After Dinner Conversation: Philosophy

Now You Know

Young Love

The humidity was high on this warm, hazy day. People moved slowly. Many sat on their porches, fanning themselves, with a beverage always within arm’s reach. It was going to be a hot summer in Virginia; they had already broken records. In a small garage in Fairfax County, Jonathon, a twenty-three-year-old law student, was enjoying helping his father restore cars.

Jonathon was a handsome, outgoing and intelligent Black man born only a few miles away. The community knew and liked him. He was brought up to be kind and considerate, and although he was the only child, he was never spoiled—well, maybe a little by his mother.

His father never had the education Jonathon received, but Jonathon said his most thoughtful and profound words came from his dad. His mother was the strong one of the family, level-headed, calm and always able to restore order in heated situations.

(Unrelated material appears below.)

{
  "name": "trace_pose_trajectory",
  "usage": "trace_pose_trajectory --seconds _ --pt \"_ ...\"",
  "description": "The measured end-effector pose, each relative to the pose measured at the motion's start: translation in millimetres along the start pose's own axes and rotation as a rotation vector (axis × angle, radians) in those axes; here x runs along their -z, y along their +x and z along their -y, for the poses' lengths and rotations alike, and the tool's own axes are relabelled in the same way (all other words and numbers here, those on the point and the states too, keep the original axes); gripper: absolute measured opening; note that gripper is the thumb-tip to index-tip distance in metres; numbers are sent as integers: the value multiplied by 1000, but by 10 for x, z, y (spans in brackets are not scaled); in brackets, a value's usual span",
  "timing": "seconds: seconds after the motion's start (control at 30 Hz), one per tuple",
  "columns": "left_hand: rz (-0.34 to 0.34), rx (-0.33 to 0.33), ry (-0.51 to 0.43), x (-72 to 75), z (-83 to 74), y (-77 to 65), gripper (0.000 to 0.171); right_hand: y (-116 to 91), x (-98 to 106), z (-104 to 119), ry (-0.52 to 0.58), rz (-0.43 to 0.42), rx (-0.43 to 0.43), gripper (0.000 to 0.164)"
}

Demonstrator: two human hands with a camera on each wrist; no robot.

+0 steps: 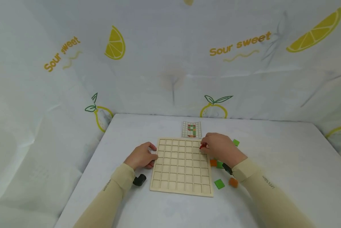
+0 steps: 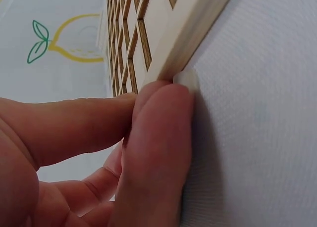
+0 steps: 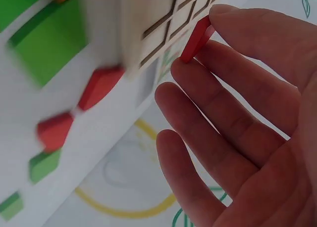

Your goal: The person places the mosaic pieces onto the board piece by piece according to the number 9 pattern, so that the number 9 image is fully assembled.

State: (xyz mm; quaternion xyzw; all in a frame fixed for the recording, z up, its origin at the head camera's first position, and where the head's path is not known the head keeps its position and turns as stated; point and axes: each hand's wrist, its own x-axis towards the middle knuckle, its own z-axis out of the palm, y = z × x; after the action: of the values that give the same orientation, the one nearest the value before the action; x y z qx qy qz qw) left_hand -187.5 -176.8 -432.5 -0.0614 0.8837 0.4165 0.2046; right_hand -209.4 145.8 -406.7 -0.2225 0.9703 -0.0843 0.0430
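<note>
A pale wooden grid board [image 1: 182,169] with rows of square cells lies on the white table. At its left edge, my left hand [image 1: 142,155] grips the rim between thumb and fingers [image 2: 158,133]. My right hand [image 1: 220,147] is over the board's upper right corner. Between thumb and fingertips it pinches a small flat red tile [image 3: 197,39], held clear of the cells; the other fingers [image 3: 198,128] are spread. Beyond the board lies a small pattern card [image 1: 191,129] with a grid of coloured squares.
Right of the board lie loose tiles: a green square [image 1: 219,184], an orange one [image 1: 233,182] and several more, partly under my right arm. Red tiles [image 3: 101,87] show in the right wrist view. A lemon-print cloth [image 1: 170,57] hangs behind the table.
</note>
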Motion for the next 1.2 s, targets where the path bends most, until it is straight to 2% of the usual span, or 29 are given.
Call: trace_pose_trajectory --seconds 0.27,0.47,0.73,1.2 --pt "28 -15 -28 -32 16 -19 32 246 -159 381 2 -47 101 10" --pt "31 -17 -37 -64 5 -15 32 399 -260 581 1 -71 143 13" --pt "33 -20 -35 -58 5 23 31 499 -345 670 -22 -89 166 11" --pt "3 -16 -27 33 67 70 30 638 -370 790 -42 -109 212 10"
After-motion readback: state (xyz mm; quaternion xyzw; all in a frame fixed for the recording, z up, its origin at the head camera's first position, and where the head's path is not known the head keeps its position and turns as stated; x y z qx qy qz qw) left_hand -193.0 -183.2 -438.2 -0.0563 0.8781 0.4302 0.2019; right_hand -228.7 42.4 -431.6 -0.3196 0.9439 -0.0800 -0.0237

“Time to go home, boys,” Jonathon’s father hollered from the back of the garage. Jonathon put everything away and made his way to the cleaning station where Willie, the mechanic, smiled and asked, “Will there be a second anytime soon?”

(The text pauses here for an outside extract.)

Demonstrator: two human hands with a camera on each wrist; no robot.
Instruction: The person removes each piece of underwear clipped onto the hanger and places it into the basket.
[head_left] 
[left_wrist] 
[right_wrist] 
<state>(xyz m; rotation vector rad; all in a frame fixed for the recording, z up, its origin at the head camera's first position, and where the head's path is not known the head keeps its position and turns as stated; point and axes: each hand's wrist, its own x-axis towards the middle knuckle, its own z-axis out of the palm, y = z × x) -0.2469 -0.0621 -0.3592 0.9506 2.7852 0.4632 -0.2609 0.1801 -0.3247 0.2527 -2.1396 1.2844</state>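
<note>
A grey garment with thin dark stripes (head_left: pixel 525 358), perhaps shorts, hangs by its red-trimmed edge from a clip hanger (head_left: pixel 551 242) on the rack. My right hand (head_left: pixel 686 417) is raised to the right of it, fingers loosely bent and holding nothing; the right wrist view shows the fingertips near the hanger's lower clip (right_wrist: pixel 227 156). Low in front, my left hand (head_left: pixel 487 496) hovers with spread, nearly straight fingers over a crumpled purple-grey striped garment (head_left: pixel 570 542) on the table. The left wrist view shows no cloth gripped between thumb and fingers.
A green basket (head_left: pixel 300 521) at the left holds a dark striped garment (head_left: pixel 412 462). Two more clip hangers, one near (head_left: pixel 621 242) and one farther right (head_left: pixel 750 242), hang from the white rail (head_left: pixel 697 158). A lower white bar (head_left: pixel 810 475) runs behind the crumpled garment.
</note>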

“No, we’re going to take a break and revisit this next year,” Jonathon replied.

Jonathon and his wife, Aida, had a beautiful nine-month-old girl named Ebony. Their daughter was a bundle of laughter and joy but enough to contend with.

Jonathon and Aida were in high school when they first met; Aida was fourteen and Jonathon fifteen.

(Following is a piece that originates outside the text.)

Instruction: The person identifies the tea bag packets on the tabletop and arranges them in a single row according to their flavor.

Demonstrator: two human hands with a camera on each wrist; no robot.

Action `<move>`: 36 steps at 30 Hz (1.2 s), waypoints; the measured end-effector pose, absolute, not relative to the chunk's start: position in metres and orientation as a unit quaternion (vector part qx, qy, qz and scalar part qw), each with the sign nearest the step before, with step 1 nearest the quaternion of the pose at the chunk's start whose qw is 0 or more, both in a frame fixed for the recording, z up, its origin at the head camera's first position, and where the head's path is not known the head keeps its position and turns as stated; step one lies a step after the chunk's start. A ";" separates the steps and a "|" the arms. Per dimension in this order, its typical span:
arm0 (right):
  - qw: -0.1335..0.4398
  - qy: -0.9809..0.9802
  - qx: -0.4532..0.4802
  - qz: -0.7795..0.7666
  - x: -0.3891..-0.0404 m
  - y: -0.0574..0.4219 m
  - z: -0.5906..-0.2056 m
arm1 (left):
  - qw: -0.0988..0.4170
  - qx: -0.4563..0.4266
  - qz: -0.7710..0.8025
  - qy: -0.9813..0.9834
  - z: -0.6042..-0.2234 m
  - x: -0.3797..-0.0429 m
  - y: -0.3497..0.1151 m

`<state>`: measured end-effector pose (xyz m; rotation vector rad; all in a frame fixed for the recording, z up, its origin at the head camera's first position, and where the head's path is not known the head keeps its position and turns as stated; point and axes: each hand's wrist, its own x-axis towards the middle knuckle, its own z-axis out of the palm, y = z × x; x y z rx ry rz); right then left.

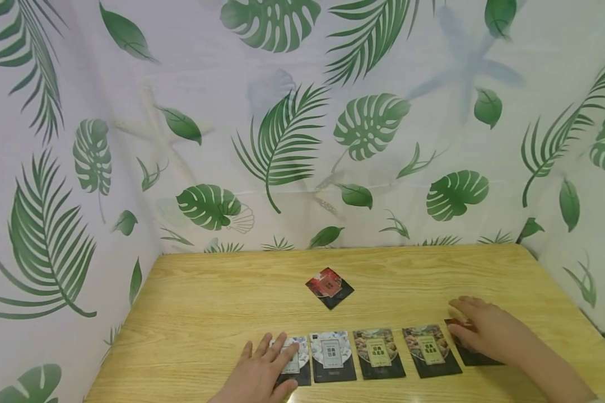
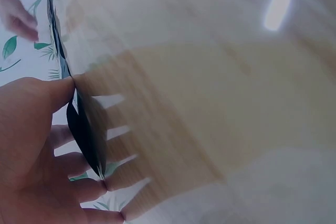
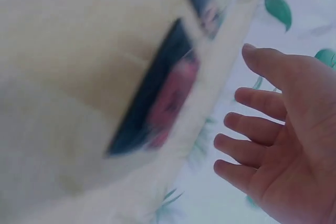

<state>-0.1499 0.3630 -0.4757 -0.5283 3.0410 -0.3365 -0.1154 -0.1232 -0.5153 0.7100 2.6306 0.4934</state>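
Several flat tea sachets lie side by side along the near part of the table. My left hand (image 1: 259,369) rests with spread fingers over the leftmost white-and-black sachet (image 1: 305,364). In the left wrist view its thumb touches one edge of that sachet (image 2: 86,135), and its fairly straight fingers reach the tabletop. To its right come another white sachet (image 1: 333,358) and two green-labelled oolong sachets (image 1: 380,355) (image 1: 432,352). My right hand (image 1: 499,336) is over a red-and-black sachet (image 1: 476,357) at the row's right end; in the right wrist view its relaxed fingers stand apart from the sachet (image 3: 168,103).
Farther back on the wooden table (image 1: 206,302), a single red-and-black sachet (image 1: 330,287) lies turned cornerwise. Leaf-printed white sheeting (image 1: 292,229) stands as a wall behind the table and along both sides.
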 end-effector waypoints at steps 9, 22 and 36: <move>0.002 0.965 -0.223 -0.140 -0.179 0.293 -0.460 | 0.188 0.249 0.170 0.935 -0.515 -0.117 -0.123; 0.006 0.946 -0.295 -0.135 -0.221 0.222 -0.471 | 0.175 0.258 0.167 0.935 -0.513 -0.115 -0.125; 0.043 0.941 -0.304 -0.142 -0.247 0.169 -0.482 | 0.180 0.254 0.165 0.936 -0.512 -0.116 -0.126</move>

Aida was shy. Not like Jonathon, who she thought talked too much, but she tolerated him since he was funny at times. Jonathon made it clear he wanted to date Aida, but she was uncertain until one day she heard from a friend who heard from another friend that a girl liked Jonathon. At that moment Aida realized she had already fallen for him and decided to finally date him. Once their relationship blossomed, they were inseparable. Seven years later, they were married in a small church just a few blocks away.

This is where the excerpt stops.